→ **What the exercise asks**:
Your job is to return every line in the data holding the string "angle".

=== Data section ===

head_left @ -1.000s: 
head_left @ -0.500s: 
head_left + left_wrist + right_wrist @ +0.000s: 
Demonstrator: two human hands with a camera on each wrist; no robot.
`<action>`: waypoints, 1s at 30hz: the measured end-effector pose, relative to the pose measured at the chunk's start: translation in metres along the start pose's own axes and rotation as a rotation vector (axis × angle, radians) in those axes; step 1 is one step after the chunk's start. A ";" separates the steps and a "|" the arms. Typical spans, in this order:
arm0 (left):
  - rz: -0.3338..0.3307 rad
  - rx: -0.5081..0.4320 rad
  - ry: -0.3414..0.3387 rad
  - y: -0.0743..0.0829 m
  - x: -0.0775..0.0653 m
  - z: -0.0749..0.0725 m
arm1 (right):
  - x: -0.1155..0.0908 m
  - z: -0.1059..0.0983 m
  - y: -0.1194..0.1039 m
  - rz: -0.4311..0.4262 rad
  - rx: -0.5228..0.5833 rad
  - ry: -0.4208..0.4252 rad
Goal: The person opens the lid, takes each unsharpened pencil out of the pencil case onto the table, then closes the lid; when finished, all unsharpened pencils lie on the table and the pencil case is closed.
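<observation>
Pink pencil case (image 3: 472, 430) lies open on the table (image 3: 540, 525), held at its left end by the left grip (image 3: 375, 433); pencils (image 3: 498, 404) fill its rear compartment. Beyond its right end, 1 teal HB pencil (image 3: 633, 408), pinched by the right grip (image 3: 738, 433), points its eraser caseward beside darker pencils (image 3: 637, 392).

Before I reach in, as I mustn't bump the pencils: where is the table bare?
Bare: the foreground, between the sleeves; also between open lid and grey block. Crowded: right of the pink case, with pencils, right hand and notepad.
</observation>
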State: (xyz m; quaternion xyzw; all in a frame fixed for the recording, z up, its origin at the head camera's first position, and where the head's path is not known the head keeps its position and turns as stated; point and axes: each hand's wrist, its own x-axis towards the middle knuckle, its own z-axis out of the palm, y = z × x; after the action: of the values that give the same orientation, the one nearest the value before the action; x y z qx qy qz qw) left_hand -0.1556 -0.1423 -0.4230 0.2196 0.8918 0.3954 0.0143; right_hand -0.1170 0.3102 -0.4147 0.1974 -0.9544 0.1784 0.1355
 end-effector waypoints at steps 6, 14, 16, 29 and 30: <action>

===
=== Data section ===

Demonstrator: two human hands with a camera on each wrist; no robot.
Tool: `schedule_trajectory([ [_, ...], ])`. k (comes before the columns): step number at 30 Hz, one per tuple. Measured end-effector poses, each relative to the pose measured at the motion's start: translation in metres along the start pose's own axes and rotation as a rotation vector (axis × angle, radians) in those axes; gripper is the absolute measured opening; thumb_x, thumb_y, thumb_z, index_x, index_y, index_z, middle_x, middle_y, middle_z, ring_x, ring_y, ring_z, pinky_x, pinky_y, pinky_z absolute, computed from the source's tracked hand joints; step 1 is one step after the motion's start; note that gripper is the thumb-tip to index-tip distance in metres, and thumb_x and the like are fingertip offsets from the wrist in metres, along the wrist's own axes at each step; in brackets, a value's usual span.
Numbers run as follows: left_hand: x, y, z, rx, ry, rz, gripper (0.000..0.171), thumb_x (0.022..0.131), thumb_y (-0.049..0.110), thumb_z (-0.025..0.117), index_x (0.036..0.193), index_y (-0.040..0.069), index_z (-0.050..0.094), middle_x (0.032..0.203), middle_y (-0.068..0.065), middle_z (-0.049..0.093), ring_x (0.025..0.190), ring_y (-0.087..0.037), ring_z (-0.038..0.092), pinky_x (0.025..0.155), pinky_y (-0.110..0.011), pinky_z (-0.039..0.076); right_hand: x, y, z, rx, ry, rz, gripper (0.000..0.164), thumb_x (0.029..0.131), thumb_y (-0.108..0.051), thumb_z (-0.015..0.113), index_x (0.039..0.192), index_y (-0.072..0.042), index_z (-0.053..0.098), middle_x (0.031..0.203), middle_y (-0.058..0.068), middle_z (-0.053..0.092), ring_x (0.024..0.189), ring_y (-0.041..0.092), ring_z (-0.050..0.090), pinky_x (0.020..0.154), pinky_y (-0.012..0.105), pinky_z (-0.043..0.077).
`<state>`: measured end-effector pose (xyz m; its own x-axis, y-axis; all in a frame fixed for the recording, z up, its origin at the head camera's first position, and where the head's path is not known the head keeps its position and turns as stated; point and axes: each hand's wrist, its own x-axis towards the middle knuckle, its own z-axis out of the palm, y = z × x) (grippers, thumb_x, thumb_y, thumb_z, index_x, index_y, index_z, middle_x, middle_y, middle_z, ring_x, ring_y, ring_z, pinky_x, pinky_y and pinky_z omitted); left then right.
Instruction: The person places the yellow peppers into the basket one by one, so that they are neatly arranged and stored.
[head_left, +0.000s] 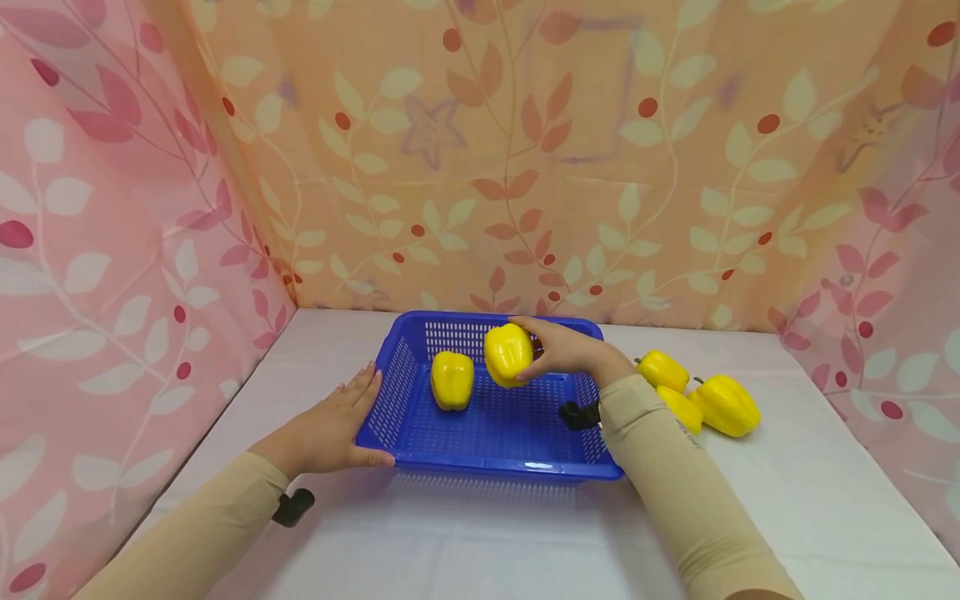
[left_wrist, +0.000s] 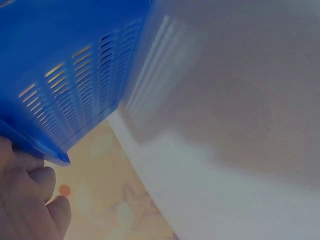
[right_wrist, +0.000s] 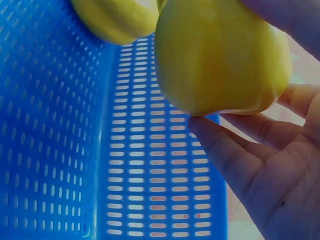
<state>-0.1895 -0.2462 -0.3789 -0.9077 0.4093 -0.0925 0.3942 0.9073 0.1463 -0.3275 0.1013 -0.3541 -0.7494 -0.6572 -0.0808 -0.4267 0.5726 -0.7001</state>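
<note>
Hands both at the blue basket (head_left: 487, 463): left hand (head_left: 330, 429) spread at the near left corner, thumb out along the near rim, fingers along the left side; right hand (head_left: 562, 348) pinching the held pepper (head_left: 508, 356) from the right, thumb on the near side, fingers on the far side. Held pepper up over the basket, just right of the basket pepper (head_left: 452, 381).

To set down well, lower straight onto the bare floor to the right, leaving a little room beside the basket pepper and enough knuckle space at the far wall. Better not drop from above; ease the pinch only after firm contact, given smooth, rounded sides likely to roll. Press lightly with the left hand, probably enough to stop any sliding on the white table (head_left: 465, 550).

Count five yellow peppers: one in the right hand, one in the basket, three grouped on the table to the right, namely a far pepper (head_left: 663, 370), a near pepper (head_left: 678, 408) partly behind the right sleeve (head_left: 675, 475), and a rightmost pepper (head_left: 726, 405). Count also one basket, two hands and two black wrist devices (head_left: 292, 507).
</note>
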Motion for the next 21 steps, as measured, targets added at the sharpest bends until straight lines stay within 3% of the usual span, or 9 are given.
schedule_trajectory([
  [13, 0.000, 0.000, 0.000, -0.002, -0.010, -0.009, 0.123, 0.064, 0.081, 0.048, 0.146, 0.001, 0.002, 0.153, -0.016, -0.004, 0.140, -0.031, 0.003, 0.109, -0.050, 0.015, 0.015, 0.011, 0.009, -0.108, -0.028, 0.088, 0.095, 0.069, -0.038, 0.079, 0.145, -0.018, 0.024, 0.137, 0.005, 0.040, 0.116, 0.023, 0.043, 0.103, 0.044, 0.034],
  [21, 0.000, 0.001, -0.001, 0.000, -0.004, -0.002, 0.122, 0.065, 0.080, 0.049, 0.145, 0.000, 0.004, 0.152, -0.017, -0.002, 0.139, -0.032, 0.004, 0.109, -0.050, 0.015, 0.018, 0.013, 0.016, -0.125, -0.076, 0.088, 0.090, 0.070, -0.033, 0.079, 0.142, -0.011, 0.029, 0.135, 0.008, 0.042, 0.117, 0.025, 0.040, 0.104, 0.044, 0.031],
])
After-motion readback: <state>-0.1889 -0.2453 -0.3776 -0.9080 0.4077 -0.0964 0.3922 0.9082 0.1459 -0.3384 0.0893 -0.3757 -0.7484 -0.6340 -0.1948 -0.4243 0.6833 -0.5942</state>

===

→ **Solution to this exercise**:
`<action>`: waypoints, 1s at 30hz: the measured end-effector pose, relative to the pose measured at the chunk's start: translation in metres along the start pose's own axes and rotation as a rotation vector (axis × angle, radians) in those axes; step 1 is one step after the chunk's start. A ";" separates the steps and a "|" the arms. Typical spans, in this order:
Tool: `schedule_trajectory([ [_, ...], ])`. k (comes before the columns): step number at 30 Hz, one per tuple. Measured end-effector poses, each relative to the pose measured at the motion's start: translation in metres along the start pose's own axes and rotation as a rotation vector (axis × angle, radians) in those axes; gripper is the absolute measured opening; thumb_x, thumb_y, thumb_z, index_x, index_y, index_z, middle_x, middle_y, middle_z, ring_x, ring_y, ring_z, pinky_x, pinky_y, pinky_z absolute, computed from the source's tracked hand joints; step 1 is one step after the motion's start; note that gripper is the thumb-tip to index-tip distance in metres, and thumb_x and the like are fingertip offsets from the wrist in metres, along the wrist's own axes at each step; in brackets, a value's usual span.

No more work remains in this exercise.